• EXERCISE INSTRUCTIONS: Could you write out the opening lines of the data, word for word, stopping after the line that contains "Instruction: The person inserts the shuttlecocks"?

====== SUPPLIED MATERIAL

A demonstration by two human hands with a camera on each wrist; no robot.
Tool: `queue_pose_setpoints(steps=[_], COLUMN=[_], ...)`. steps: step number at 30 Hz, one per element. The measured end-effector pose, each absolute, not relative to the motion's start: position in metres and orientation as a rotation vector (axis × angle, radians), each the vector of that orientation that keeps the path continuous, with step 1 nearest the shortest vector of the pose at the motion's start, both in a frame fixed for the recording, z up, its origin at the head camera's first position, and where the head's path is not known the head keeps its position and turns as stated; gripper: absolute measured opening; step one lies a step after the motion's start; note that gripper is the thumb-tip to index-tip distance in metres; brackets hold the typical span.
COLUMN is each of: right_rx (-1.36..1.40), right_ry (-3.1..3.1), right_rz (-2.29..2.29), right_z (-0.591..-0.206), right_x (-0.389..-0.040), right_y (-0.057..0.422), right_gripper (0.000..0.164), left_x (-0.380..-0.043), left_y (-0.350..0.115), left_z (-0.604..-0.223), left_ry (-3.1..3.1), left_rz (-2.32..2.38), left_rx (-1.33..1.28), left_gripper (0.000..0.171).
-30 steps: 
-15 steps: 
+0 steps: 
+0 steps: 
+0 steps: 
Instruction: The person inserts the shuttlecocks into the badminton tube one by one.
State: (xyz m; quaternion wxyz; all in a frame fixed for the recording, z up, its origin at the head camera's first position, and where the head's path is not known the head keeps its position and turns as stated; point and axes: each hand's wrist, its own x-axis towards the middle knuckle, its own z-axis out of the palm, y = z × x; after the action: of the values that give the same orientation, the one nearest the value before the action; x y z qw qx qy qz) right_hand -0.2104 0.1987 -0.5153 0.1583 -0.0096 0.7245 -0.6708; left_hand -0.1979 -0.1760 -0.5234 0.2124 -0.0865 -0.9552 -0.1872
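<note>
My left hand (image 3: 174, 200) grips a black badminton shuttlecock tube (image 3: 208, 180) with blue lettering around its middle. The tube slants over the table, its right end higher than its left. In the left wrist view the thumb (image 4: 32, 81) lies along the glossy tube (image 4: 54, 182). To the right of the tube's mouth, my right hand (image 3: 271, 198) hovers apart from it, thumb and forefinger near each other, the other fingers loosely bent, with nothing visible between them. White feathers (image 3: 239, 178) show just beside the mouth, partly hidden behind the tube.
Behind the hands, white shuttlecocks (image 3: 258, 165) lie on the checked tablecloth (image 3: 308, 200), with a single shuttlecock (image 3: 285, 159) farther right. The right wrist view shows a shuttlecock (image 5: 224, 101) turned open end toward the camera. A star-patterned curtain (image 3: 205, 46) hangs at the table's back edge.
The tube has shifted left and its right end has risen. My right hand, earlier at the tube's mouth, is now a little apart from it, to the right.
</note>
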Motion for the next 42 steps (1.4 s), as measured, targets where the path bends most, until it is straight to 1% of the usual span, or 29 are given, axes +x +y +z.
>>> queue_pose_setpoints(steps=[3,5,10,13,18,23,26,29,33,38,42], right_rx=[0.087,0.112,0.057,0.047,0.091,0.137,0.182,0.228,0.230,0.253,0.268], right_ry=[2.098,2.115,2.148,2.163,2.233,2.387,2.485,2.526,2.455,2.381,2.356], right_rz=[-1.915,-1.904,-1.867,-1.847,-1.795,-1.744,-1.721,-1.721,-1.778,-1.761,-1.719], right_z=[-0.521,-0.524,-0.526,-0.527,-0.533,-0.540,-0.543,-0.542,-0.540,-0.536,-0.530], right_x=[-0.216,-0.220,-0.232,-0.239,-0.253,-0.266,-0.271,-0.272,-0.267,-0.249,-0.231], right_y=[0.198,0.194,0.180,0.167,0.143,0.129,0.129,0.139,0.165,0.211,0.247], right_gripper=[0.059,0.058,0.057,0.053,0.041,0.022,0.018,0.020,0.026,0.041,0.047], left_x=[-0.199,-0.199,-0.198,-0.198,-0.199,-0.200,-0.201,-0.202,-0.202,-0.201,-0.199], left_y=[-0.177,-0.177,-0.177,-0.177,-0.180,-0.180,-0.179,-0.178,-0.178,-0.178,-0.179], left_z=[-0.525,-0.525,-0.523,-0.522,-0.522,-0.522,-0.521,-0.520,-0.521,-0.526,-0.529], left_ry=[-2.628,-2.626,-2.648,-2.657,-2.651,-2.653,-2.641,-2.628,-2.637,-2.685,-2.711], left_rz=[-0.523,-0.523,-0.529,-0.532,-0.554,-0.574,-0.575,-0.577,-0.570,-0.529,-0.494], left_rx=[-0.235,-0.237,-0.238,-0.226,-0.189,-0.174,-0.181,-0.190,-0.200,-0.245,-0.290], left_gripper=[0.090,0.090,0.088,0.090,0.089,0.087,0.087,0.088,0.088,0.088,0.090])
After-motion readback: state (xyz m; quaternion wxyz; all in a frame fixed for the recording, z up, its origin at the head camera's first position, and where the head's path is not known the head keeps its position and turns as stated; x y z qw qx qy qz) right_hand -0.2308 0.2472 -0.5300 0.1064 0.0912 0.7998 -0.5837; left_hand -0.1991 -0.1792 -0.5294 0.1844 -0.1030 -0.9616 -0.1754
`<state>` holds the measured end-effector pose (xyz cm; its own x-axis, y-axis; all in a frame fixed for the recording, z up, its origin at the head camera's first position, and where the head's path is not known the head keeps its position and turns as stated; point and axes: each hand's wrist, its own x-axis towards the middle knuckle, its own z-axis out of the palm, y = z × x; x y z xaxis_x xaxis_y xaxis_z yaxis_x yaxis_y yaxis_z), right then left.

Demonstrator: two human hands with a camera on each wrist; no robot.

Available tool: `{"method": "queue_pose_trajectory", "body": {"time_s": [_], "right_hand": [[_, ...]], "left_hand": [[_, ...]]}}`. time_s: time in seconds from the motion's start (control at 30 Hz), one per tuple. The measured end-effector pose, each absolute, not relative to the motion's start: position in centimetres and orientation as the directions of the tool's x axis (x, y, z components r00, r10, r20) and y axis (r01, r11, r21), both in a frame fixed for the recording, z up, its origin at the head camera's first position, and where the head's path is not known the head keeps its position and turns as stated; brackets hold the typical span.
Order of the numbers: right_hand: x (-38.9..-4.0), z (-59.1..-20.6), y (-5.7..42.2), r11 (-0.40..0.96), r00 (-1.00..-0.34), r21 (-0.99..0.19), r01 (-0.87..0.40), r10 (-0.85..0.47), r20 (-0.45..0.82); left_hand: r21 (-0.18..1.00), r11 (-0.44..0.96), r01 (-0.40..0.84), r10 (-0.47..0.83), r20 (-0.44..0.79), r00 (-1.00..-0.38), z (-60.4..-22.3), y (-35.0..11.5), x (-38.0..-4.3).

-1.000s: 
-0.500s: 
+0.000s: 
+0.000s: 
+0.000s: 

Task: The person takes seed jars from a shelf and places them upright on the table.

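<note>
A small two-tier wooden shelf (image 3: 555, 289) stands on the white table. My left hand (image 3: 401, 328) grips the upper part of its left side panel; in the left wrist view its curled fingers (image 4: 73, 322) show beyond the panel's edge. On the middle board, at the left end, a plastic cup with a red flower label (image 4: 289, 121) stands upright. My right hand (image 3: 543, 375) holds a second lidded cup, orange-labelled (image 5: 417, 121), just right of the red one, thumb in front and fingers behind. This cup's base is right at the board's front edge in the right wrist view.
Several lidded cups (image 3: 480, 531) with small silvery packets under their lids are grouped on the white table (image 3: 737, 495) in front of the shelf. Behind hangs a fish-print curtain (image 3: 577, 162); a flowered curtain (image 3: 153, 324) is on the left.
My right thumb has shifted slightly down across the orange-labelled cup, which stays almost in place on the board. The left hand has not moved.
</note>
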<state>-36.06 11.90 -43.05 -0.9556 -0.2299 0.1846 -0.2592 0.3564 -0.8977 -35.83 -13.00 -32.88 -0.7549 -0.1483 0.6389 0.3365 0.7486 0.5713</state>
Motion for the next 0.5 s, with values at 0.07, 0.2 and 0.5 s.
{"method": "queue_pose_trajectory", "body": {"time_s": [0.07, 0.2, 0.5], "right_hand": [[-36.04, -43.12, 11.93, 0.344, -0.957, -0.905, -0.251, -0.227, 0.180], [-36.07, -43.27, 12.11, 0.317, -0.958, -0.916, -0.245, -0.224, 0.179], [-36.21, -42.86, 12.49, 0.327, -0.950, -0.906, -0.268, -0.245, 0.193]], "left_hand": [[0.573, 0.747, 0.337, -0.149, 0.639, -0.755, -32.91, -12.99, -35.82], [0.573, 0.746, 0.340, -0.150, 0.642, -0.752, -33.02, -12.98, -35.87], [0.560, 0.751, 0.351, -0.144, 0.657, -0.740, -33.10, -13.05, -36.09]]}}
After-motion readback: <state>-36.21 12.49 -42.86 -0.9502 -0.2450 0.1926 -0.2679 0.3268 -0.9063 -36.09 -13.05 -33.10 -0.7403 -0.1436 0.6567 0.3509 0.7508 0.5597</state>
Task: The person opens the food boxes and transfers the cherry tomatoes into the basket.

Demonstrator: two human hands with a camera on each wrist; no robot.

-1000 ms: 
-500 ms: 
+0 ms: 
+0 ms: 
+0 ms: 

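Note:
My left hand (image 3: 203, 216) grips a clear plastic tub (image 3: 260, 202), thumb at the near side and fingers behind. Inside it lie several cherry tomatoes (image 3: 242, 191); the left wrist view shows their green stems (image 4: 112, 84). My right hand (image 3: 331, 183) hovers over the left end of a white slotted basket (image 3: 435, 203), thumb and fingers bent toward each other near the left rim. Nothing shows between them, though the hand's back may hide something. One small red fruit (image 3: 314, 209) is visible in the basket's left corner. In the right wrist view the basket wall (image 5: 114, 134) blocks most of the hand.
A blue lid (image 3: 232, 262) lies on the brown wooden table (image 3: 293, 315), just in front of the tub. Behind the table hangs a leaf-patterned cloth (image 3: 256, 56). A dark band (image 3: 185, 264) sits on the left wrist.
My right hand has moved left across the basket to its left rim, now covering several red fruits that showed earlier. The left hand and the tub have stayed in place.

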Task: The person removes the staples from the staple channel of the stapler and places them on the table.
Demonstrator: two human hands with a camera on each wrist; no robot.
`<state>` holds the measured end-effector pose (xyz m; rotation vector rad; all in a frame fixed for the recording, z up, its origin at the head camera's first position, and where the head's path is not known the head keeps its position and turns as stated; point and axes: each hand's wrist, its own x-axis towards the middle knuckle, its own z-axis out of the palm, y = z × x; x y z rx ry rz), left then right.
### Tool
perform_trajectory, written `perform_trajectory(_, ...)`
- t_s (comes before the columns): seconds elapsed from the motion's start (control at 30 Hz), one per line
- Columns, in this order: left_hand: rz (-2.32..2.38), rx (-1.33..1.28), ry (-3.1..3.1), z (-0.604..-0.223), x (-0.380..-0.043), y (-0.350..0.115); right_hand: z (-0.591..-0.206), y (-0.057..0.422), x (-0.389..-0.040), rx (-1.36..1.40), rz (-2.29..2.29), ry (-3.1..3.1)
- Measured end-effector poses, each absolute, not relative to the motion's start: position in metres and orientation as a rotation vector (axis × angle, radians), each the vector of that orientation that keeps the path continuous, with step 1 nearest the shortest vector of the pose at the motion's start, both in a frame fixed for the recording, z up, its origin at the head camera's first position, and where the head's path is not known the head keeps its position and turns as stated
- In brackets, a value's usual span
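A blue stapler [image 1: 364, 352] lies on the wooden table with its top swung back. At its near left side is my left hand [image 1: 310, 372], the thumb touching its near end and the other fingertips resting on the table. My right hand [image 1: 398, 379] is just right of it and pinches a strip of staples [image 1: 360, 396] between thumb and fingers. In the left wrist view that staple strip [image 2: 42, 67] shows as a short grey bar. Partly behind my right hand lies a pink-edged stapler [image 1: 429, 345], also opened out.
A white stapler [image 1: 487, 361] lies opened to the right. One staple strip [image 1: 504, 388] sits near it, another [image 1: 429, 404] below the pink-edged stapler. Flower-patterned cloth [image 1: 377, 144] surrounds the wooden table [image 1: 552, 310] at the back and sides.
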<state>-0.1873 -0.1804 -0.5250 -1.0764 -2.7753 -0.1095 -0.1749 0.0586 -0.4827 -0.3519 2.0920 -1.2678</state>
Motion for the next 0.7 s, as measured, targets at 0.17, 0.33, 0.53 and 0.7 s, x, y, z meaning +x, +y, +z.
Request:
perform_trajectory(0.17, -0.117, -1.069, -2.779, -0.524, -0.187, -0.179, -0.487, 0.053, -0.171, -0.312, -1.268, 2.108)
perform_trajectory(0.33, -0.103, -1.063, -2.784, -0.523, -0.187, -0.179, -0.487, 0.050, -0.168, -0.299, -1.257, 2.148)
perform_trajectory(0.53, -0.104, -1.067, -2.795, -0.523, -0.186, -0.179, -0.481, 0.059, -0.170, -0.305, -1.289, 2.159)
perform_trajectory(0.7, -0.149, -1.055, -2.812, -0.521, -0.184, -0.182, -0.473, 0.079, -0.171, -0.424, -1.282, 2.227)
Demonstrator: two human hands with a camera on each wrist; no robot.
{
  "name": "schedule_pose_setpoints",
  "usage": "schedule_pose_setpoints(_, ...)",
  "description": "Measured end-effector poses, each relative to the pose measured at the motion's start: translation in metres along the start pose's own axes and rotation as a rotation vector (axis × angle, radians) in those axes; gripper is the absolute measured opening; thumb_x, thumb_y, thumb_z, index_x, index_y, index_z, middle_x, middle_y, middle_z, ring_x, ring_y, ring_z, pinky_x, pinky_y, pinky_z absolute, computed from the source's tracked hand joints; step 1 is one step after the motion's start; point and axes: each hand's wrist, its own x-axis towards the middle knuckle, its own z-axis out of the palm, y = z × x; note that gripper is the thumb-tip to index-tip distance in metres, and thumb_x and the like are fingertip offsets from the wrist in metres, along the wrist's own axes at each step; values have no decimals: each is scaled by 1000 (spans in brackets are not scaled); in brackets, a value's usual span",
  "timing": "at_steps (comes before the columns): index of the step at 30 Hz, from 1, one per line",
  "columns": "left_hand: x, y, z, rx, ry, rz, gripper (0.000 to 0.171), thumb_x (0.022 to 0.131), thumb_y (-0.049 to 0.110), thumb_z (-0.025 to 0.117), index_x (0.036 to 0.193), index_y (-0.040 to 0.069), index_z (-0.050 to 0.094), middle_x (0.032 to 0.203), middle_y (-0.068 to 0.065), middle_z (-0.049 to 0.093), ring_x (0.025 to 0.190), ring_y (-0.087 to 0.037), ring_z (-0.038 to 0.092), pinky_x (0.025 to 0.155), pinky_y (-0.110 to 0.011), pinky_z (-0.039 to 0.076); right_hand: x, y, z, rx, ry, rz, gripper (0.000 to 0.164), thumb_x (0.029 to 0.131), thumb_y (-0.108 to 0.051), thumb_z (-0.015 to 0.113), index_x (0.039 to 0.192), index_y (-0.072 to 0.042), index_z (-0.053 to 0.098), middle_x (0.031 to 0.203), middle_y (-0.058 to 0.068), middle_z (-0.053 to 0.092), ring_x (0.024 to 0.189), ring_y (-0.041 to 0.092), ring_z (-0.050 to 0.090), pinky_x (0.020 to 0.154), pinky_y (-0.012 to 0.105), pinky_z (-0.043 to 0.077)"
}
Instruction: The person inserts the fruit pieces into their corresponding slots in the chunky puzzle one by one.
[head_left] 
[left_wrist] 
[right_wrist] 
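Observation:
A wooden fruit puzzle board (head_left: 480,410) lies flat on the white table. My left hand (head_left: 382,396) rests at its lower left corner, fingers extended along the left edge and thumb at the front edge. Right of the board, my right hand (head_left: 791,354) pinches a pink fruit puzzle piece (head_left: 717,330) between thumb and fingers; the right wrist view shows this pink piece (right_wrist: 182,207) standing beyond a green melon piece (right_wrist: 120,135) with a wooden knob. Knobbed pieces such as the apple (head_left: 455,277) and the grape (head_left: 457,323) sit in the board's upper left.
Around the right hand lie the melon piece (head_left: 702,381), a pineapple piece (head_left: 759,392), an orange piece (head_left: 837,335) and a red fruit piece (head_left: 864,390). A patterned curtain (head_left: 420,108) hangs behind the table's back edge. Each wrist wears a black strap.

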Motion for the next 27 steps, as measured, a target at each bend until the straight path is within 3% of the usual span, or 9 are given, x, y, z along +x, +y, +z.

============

• RESPONSE:
A demonstration by two human hands with a camera on each wrist; no robot.
Tool: `queue_pose_setpoints(steps=[_], COLUMN=[_], ...)`. steps: step number at 30 Hz, one per element. The measured end-effector pose, each absolute, not relative to the motion's start: position in metres and orientation as a rotation vector (axis × angle, radians), each the vector of that orientation that keeps the path continuous, with step 1 nearest the shortest vector of the pose at the motion's start, both in a frame fixed for the recording, z up, its origin at the head camera's first position, and where the head's path is not known the head keeps its position and turns as stated; gripper: absolute measured opening; step one lies a step after the motion's start; note that gripper is the thumb-tip to index-tip distance in metres; brackets hold the typical span.
COLUMN is each of: right_rx (-1.36..1.40), right_ry (-3.1..3.1), right_rz (-2.29..2.29), right_z (-0.591..-0.206), right_x (-0.389..-0.040), right_y (-0.057..0.422), right_gripper (0.000..0.164), left_x (-0.380..-0.043), left_y (-0.350..0.115), left_z (-0.604..-0.223), left_ry (-3.1..3.1), left_rz (-2.32..2.38), left_rx (-1.33..1.28), left_gripper (0.000..0.171).
-30 steps: 
-15 steps: 
+0 steps: 
+0 steps: 
+0 steps: 
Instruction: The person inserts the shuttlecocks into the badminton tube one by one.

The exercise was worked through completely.